* **REQUIRED ACTION**
Among the lines below, take the one holding "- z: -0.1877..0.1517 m", the one holding "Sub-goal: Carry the", and all lines between them. Set them down exactly.

* **DATA PROVIDED**
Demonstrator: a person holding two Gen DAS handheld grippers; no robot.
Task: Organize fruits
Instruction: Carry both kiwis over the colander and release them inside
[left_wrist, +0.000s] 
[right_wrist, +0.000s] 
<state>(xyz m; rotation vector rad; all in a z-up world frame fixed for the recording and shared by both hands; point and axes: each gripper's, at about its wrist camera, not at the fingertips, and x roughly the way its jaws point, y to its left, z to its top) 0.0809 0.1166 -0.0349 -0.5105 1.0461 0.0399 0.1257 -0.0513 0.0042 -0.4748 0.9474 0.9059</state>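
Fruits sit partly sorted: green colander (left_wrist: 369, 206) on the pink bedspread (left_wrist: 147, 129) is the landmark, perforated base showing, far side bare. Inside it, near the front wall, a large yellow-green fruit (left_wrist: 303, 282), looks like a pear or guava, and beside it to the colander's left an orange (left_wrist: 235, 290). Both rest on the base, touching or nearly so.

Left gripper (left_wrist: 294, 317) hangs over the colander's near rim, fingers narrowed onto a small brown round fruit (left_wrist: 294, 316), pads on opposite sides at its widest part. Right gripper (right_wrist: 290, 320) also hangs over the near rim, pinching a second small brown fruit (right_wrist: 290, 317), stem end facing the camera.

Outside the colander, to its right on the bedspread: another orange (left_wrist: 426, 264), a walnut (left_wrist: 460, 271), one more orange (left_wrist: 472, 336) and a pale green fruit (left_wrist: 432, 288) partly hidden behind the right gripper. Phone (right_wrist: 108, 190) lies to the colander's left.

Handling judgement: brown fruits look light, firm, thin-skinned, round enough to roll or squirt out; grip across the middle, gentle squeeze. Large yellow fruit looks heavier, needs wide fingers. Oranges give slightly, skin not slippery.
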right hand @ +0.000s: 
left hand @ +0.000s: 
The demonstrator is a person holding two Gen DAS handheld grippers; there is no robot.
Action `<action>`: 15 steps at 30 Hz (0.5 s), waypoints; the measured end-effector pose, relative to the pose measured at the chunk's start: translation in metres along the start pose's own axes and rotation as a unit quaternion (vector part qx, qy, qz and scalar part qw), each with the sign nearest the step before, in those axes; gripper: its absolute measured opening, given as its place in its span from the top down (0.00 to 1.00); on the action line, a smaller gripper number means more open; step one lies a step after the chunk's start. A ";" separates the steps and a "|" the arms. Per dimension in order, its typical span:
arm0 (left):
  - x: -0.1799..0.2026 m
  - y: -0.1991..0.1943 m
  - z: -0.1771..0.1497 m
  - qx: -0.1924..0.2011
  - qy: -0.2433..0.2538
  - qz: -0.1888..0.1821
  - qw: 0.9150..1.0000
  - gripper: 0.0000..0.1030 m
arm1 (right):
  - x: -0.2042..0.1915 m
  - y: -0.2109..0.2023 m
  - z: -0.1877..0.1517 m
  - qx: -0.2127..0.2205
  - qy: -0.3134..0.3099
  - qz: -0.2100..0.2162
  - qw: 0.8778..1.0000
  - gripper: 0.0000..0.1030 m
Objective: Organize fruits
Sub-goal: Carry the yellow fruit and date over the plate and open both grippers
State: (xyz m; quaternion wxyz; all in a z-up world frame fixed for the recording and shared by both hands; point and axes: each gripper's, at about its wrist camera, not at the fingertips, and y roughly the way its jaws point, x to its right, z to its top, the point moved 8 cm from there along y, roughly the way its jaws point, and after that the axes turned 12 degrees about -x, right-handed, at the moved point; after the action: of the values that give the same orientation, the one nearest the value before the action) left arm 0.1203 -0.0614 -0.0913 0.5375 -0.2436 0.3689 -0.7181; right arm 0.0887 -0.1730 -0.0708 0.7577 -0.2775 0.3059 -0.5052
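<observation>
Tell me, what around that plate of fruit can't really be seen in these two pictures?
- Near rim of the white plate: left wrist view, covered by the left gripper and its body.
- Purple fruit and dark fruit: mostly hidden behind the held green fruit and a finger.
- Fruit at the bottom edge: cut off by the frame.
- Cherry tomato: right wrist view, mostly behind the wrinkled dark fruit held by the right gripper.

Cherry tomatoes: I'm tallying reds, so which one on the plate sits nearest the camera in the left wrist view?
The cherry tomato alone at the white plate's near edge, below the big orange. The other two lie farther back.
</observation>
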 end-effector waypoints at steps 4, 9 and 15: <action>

* **SOLUTION TO THE EXERCISE**
  - z: -0.1877..0.1517 m
  - qx: -0.2127..0.2205
  - qy: -0.3134..0.3099
  - qz: -0.2100..0.2162
  - qw: 0.8778..1.0000
  - gripper: 0.0000..0.1030 m
Objective: Organize fruits
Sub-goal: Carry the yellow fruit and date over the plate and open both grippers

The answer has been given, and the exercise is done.